=== Begin Enclosure ===
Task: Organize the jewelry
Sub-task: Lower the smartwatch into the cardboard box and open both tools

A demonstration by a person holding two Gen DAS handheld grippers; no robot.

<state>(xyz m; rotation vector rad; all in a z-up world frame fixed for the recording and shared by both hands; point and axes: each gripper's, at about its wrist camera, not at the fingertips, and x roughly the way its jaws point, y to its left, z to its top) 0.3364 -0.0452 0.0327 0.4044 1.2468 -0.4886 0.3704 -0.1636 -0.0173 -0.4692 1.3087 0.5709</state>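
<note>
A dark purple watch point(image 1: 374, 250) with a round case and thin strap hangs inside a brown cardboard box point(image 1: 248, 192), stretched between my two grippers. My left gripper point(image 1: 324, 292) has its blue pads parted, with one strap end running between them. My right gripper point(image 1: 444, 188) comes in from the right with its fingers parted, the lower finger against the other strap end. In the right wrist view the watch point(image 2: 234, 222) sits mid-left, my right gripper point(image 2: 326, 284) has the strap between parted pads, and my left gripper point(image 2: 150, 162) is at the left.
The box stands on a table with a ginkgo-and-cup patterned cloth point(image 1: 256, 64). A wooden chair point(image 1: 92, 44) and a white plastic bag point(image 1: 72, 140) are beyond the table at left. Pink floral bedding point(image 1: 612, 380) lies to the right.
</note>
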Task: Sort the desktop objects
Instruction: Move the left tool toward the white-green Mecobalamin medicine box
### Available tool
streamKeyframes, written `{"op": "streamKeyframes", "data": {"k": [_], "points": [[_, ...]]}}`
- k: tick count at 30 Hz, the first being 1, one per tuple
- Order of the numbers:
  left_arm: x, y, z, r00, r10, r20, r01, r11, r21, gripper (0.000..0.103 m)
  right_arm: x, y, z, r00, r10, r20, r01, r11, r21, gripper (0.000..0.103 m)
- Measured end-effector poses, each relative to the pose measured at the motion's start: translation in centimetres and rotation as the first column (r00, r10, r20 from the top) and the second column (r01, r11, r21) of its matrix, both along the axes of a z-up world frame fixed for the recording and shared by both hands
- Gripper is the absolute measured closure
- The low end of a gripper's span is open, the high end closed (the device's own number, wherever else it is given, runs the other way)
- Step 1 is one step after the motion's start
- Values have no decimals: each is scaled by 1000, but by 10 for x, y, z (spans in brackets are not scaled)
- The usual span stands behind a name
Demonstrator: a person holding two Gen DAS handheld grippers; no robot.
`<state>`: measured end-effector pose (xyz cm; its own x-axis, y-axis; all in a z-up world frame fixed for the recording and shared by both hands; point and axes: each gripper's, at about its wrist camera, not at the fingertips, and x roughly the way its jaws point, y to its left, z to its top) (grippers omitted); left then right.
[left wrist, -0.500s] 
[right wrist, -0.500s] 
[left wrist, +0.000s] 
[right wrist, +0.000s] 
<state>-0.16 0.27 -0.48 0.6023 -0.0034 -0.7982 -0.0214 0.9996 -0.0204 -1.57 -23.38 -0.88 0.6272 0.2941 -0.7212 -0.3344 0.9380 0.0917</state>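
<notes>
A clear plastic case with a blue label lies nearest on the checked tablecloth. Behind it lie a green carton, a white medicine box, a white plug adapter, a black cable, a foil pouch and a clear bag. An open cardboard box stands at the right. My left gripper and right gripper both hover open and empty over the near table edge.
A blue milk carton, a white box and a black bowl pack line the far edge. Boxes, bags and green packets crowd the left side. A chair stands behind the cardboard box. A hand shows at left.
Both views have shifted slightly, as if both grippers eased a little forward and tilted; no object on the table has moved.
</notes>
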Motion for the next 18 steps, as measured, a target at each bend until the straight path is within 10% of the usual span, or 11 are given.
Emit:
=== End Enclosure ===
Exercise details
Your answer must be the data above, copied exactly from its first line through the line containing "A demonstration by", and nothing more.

Response area
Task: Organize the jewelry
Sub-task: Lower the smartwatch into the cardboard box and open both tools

A demonstration by a person holding two Gen DAS handheld grippers; no robot.

The work for this exercise is now done.